ACTIVITY: Reproduce the data below exactly. Skip the pictures.

INPUT DATA:
++++++++

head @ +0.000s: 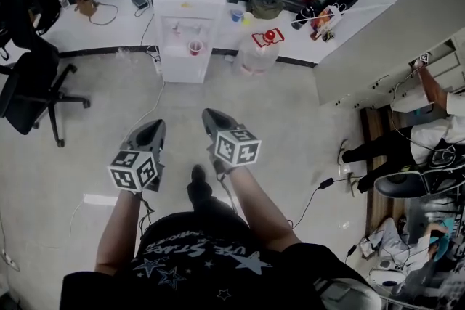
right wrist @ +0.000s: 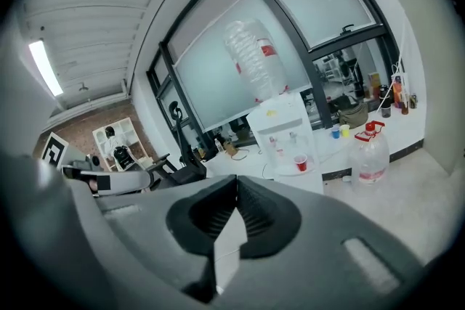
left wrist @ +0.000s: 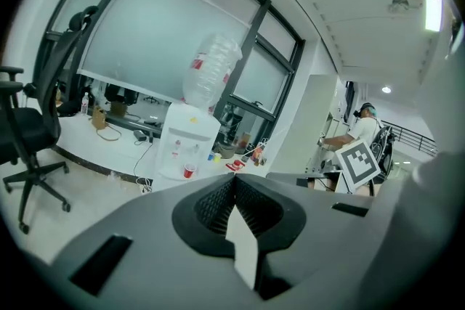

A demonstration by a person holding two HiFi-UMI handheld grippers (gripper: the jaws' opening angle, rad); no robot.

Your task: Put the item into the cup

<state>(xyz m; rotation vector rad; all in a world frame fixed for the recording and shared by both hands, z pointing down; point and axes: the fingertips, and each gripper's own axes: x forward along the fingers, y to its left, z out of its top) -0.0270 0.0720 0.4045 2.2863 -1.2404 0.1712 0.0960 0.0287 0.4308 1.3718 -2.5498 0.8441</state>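
Left tool (head: 154, 125) and right tool (head: 209, 115) hang over open floor (head: 290, 127), each with jaws together on nothing. Ahead, the red cup (head: 195, 47) stands in the water dispenser (head: 174, 11) recess, with an office chair (head: 33, 87) at the left edge. The shirt (head: 196, 258) print partly reads "STARS"

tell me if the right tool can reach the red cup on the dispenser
Probably not from here. The right tool, shut, hangs well short of the red cup on the water dispenser; only floor lies between, so step closer.
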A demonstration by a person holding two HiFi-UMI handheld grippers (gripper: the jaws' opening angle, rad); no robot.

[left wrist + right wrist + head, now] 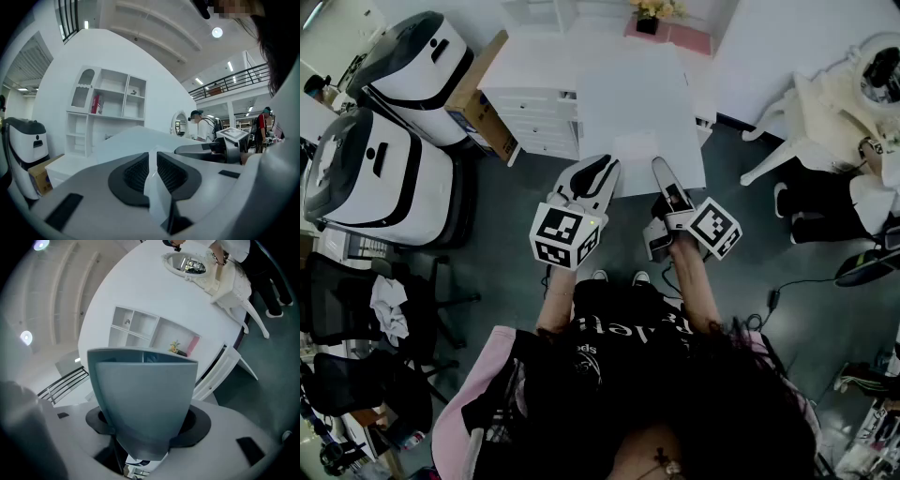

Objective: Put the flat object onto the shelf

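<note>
The flat object point(642, 103) is a thin white board, held out level in front of the white shelf unit point(534, 98). My left gripper point(598, 176) is shut on its near edge. In the left gripper view the sheet point(152, 180) shows edge-on, pinched between the pads of my left gripper point(152, 171). My right gripper point(666, 183) is at the board's near right edge. In the right gripper view the board's grey face point(143, 394) fills the gap of my right gripper point(147, 427), whose jaws stand wide. No pad is seen pressing on it. The shelf's cubbies point(110, 101) point(140, 329) lie ahead.
Two white machines point(417, 56) point(366, 173) and a cardboard box point(478, 94) stand to the left of the shelf. A white chair point(806, 112) and a person are at the right. A red book point(96, 104) and flowers point(176, 348) sit in cubbies. A cable point(769, 300) lies on the floor.
</note>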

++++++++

TASK ANSWER:
head @ +0.000s: 
right wrist @ +0.000s: 
left wrist @ +0.000s: 

A demonstration by a person holding two HiFi-UMI handheld grippers (gripper: the jaws' opening angle, rad); no robot.

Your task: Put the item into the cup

<state>(xyz m; rotation vector rad; all in a world frame fixed for the recording and shared by both hands, z pointing down; point and axes: the fingertips, and each gripper's own axes: x forward along the fingers, y to its left, z out of its top) -0.0270 0.0720 0.4045 2.2863 -1.2404 0.1712 0.0960 0.0287 0.4308 1.3718 -2.5498 0.8441</state>
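Left tool (head: 154, 125) and right tool (head: 209, 115) hang over open floor (head: 290, 127), each with jaws together on nothing. Ahead, the red cup (head: 195, 47) stands in the water dispenser (head: 174, 11) recess, with an office chair (head: 33, 87) at the left edge. The shirt (head: 196, 258) print partly reads "STARS"

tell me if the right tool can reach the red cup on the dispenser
Probably not from here. The right tool, shut, hangs well short of the red cup on the water dispenser; only floor lies between, so step closer.
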A demonstration by a person holding two HiFi-UMI handheld grippers (gripper: the jaws' opening angle, rad); no robot.

[left wrist + right wrist + head, now] 

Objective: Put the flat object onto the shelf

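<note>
The flat object point(642, 103) is a thin white board, held out level in front of the white shelf unit point(534, 98). My left gripper point(598, 176) is shut on its near edge. In the left gripper view the sheet point(152, 180) shows edge-on, pinched between the pads of my left gripper point(152, 171). My right gripper point(666, 183) is at the board's near right edge. In the right gripper view the board's grey face point(143, 394) fills the gap of my right gripper point(147, 427), whose jaws stand wide. No pad is seen pressing on it. The shelf's cubbies point(110, 101) point(140, 329) lie ahead.
Two white machines point(417, 56) point(366, 173) and a cardboard box point(478, 94) stand to the left of the shelf. A white chair point(806, 112) and a person are at the right. A red book point(96, 104) and flowers point(176, 348) sit in cubbies. A cable point(769, 300) lies on the floor.
</note>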

Nothing further is required for this answer.